Il rischio è che indirizzino altrove, magari proprio verso Marchini, i propri voti. Chi, a quanto pare non andrà con Marchini, è invece l’ex assessore Pd Claudio Mancini, indicato da alcune voci come prossimo coordinatore della campagna elettorale del costruttore. Ipotesi però esclusa ieri categoricamente dallo stesso Mancini. Sta dunque per aprirsi l’ennesima corsa al centro? Se è così si capirà nei prossimi giorni, quando Marino incontrerò sia Gentiloni che Sassoli con i quali deciderà eventuali accordi politici.

Ma a giudicare dalle cose dette finora da Marino, l’ipotesi per ora sembra scartata. «Io mi sento una persona libera con un programma basato sulle idee e non sulle ideologie», è la risposta data ieri alle polemiche.
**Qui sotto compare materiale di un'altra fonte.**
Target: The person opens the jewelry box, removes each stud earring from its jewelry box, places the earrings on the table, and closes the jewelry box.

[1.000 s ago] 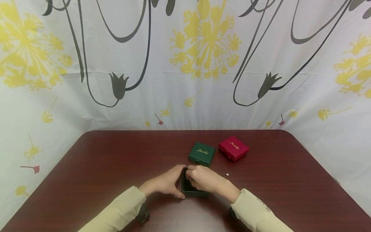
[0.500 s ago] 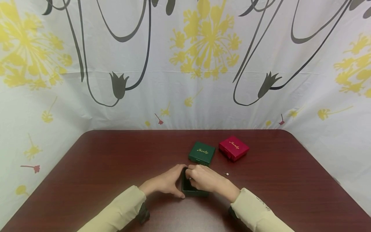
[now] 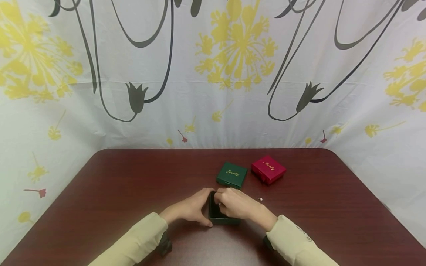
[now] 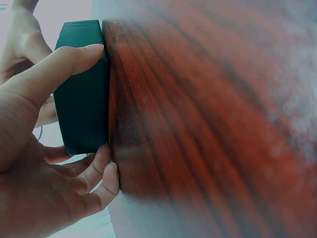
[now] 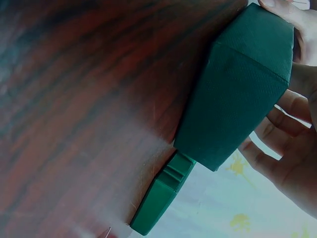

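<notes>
A dark green open-topped box [image 3: 225,221] with a black inside sits on the table before me. My left hand [image 3: 189,208] grips its left end, thumb on the near wall and fingers around the far corner; the left wrist view shows the thumb pressed to the green wall [image 4: 84,109]. Over the box, my right hand [image 3: 237,204] reaches in with curled fingers. A tiny pale spot shows at its fingertips, too small to identify. The box wall [image 5: 237,99] hides those fingertips in the right wrist view. A pearl-headed pin or earring [image 3: 260,199] lies to the right.
Behind the open box stands a closed green box [image 3: 232,174] lettered "Jewelry". A red box [image 3: 268,170] with the same lettering is to its right. The dark red wooden table [image 3: 143,177] ends at a white patterned curtain [image 3: 213,107].
My right hand has shifted very slightly to the right over the box. The left hand keeps its grip, and the other boxes and the pearl piece stay put.
</notes>
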Motion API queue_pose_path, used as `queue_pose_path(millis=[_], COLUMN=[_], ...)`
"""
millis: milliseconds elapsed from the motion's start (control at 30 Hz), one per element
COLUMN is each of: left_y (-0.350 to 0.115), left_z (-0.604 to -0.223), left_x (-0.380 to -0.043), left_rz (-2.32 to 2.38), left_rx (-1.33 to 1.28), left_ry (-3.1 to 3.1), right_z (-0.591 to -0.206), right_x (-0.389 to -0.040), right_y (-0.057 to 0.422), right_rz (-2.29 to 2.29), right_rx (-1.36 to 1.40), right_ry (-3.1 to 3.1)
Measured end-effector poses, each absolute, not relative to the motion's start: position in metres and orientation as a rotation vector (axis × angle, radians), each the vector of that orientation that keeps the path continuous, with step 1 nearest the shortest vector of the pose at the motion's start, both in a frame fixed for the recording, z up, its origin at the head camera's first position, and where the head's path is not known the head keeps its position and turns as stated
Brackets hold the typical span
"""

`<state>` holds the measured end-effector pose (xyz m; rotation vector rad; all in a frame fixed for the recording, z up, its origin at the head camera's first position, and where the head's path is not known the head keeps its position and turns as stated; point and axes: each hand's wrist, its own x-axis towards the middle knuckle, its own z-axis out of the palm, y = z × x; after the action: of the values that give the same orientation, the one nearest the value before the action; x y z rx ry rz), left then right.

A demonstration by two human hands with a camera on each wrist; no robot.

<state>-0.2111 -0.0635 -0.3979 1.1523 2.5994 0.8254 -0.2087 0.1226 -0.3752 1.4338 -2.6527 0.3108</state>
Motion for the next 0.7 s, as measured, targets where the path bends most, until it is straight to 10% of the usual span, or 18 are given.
queue_pose_path(millis=[700], left_y=[-0.062], left_z=[-0.398], left_x=[-0.21], left_rz=[0.815], left_rx=[1.097], left_ry=[2.612], right_z=[-0.362], right_x=[-0.205], right_y=[0.14], right_rz=[0.439], right_rx=[1.327], right_ry=[-2.667])
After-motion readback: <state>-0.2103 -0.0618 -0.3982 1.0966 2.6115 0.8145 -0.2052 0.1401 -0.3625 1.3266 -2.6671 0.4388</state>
E le proposte avanzate fino a oggi sembrano confermare le intenzioni: salvaguardia dell’agro romano da nuove speculazioni, il parco dei Fori, miglioramento del trasporto pubblico basato sui tram e non più su un’impossibile metropolitana, attenzione alle periferie (a proposito in una delle più difficili, come Laurentino 38, ha fatto il pieno di voti). E poi la necessità di ricreare un welfare cittadino fatto a pezzi negli ultimi anni.
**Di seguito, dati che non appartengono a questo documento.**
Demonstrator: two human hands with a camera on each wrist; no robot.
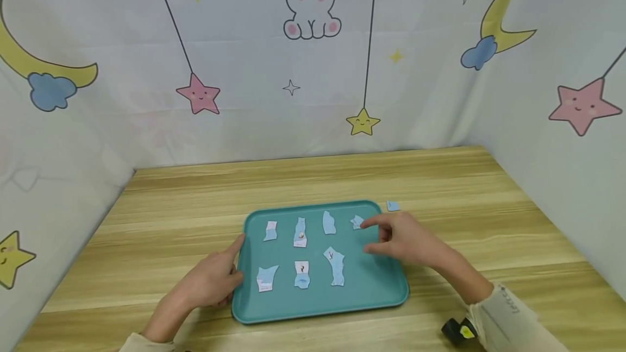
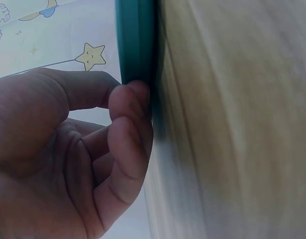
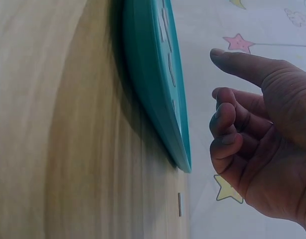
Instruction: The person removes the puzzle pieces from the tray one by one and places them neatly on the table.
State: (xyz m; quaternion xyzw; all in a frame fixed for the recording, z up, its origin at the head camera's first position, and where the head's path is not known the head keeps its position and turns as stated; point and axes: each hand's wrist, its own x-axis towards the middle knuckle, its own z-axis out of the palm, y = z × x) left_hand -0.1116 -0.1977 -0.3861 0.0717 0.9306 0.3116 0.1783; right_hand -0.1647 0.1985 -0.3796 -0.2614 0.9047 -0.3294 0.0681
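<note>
The teal tray lies on the wooden table, bearing several thin, irregular light-blue pieces in two rough rows. My left hand holds the tray's left side, thumb and index finger at the rim. In the left wrist view its other fingers curl beside the tray's edge. My right hand hovers over the tray's right side, thumb and index finger apart, nothing between them. Its index fingertip overlaps a small jagged blue piece in the head view. The right wrist view shows this hand raised above the tray.
One more blue piece lies on the table just beyond the tray's back right corner. White cloth walls with cartoon prints enclose the table at the back and sides. A small black device sits by the right sleeve.
</note>
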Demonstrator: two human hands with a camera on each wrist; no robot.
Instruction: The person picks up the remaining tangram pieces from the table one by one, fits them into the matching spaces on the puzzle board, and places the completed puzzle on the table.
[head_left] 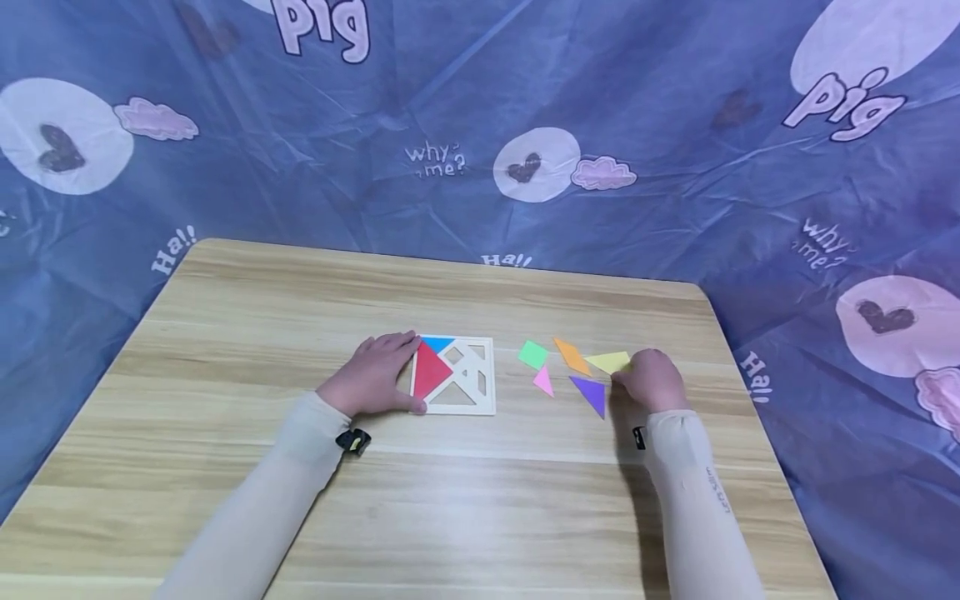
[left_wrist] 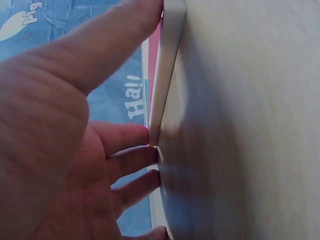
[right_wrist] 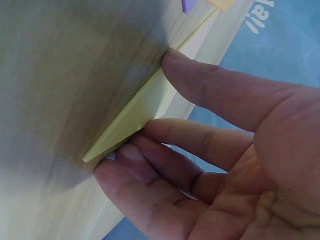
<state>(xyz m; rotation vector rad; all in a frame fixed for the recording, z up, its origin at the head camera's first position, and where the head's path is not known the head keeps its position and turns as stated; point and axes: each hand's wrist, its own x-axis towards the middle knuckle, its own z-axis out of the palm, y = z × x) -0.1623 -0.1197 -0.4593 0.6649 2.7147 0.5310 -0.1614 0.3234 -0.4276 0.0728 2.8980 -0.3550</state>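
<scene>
The yellow triangle (head_left: 606,362) lies right of centre in the head view, one sharp tip pointing left and its right end hidden by fingers. In the right wrist view its long edge runs from lower left to upper right. The right hand (head_left: 652,381) pinches it, thumb against that edge, fingertips opposite; the forearm rises from the lower right, leaning slightly left. The left hand (head_left: 375,375) is spread wide along the left side of the white board (head_left: 487,407), thumb at the near corner, its forearm slanting up from the lower left. In the board, the red triangle (head_left: 431,372) points right. The purple triangle (head_left: 592,394) lies just below the yellow one on the tabletop (head_left: 480,500).
</scene>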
Ieri, nella conferenza stampa, Marino ha parlato anche di sicurezza, cavallo di battaglia di Alemanno fino a quando non è stato eletto sindaco. «Con lui ci siamo abituati all’idea che ci si spari per strada», ha detto Marino promettendo, in caso di vittoria, di potenziare l’illuminazione nelle strade e di aumentare la videosorveglianza. E sulla futura giunta promette che al 50% sarà composta da donne. «Se si tiene attaccato ai problemi della città, come ha fatto finora, allora Marino può vincere. Se invece cede alle tattiche di schieramento, sarà tutto più difficile», dice Luigi Nieri (Sel) che ha rinunciato alla propria candidatura proprio in favore del chirurgo. Intanto Marino deve fare i conti anche con i grillini.

Se a maggio il chirurgo riuscirà a non farli arrivare al ballottaggio per lui le cose saranno decisamente in discesa. Altrimenti… Nel frattempo dal M5S arrivano segni di nervosismo con Marcello De Vito, candidato del movimento per il Campidoglio, che non perde occasione per attaccare il chirurgo. Compresa l’accusa di aver pagato 10 euro il voto dei nomadi. «Gli appartenenti a quella comunità presenti i città, compresi i neonati, sono 7.000 – ha risposto Marino – se fossero andati a votare tutti, ne rimarrebbero 93.000. Non credo di possa parlare di primarie dei rom».